What is it?
The principles of biodynamics, a method of permaculture farming, are based around the natural ecosystem and the way plants interact with each other in it.
Biodynamic wines can be a little bit trick. A wine sold as biodynamic (Demeter) can still have different natural additions, 70-90 mg of sulfites and be filtered. Therefore the selection from Caverna do Vinho is always natural even if it is biodynamic to make sure they are always pure.
The production of biodynamic wine is about treating the earth as a living and receptive organism. It uses organic farming methods including compost as fertilizer and avoiding pesticides. It also uses Rudolf Steiner´s formulas to prepare soil supplements and follows a planting calendar that depends upon astronomical configurations.

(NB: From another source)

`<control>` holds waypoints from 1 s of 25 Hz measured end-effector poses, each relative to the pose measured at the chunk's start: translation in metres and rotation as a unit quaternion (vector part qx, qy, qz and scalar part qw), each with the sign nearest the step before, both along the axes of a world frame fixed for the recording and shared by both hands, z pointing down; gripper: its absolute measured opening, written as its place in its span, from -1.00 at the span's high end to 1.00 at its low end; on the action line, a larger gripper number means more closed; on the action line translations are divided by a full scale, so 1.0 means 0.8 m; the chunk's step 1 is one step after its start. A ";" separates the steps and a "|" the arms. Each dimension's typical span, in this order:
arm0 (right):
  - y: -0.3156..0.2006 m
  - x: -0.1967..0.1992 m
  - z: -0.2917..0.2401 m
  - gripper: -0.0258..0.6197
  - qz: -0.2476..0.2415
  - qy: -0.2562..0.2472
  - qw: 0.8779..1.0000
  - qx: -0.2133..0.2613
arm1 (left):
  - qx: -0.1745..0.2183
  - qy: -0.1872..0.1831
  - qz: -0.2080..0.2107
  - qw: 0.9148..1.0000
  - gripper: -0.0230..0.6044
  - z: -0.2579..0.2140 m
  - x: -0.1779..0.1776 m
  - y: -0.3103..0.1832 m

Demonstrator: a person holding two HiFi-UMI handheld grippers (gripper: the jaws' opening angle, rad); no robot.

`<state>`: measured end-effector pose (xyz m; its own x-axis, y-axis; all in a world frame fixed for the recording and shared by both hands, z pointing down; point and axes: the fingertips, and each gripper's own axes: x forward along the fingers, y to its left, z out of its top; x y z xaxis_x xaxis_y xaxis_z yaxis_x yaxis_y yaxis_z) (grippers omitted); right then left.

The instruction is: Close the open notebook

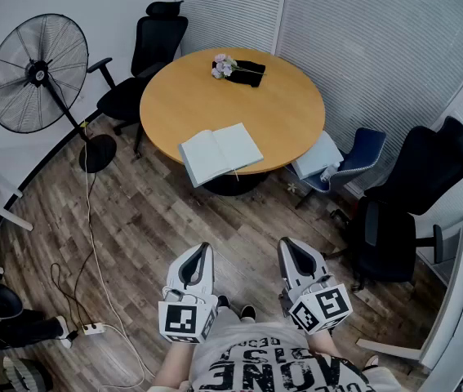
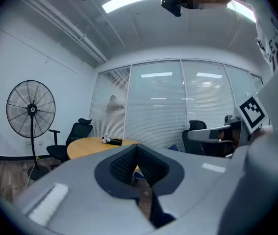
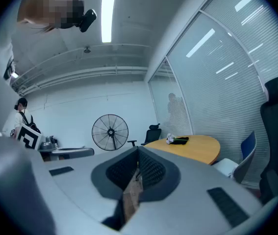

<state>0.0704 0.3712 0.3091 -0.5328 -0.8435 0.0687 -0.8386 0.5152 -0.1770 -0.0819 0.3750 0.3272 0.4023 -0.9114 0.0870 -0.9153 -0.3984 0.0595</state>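
Approach step: left tongs [image 1: 201, 250] and right tongs [image 1: 290, 245], both pressed together, empty; open notebook [image 1: 220, 153] lies well ahead. Next: step closer, flip one cover over.

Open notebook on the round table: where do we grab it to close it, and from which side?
The notebook lies flat and open at the near rim of the table. Grip the left leaf's near corner, coming from the person's side: that corner seems to overhang the rim, so one jaw could slip under it. Then fold the leaf over the spine.
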 end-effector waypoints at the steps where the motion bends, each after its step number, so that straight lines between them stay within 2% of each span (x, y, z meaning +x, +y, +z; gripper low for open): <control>1: 0.004 0.005 0.000 0.88 -0.003 0.002 1.000 0.003 | 0.003 0.005 -0.002 1.000 0.89 0.000 0.010 0.006; 6: 0.029 0.023 0.002 0.88 -0.008 0.004 1.000 0.011 | 0.014 0.024 0.001 1.000 0.89 0.001 0.046 0.037; 15: 0.043 0.015 -0.015 0.88 -0.014 0.003 1.000 0.025 | 0.040 0.005 0.021 0.999 0.89 -0.025 0.057 0.047; 25: 0.061 0.021 -0.012 0.88 -0.035 -0.002 0.999 0.023 | 0.027 0.001 0.022 0.999 0.89 -0.023 0.072 0.064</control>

Besides the biodynamic calendar, no chemicals or ‘manufactured’ additions (like commercial yeast) are allowed in biodynamic wine. Instead, wine growers make special compost preparations with natural ingredients to bolster their vineyards.
In biodynamic wines no chemicals are added to adjust the color so the color you see might be different from the one you are used to.
Who was Rudolf?
Rudolf Steiner (1861-1925) was an Austrian philosopher, social reformer, architect and esotericist. He was asked for help by a group of farmers who were concerned about the future of agriculture already in 1924. So he gave them lectures on ecological and sustainable approach to agriculture which increased soil fertility without using chemical fertilizers and pesticides.
Biodynamics sees the farm as a whole as an organism, it should therefore be a largely self-sustaining system, producing its own manure and animal feed. Rudolf also recommended timing the agricultural acivities (sowing, weeding and harvesting) to utilize the influences on plant growth of the moon and the planets.
Biodynamic uses two types of preparations: those for fertilizing and those for composting. They require combinations of natural substances (manure, herbs and flowers, minerals) and organic materials (cow horns, bladders, skulls) to be buried in the land or sprayed onto compost to help keep nutrients in the earth.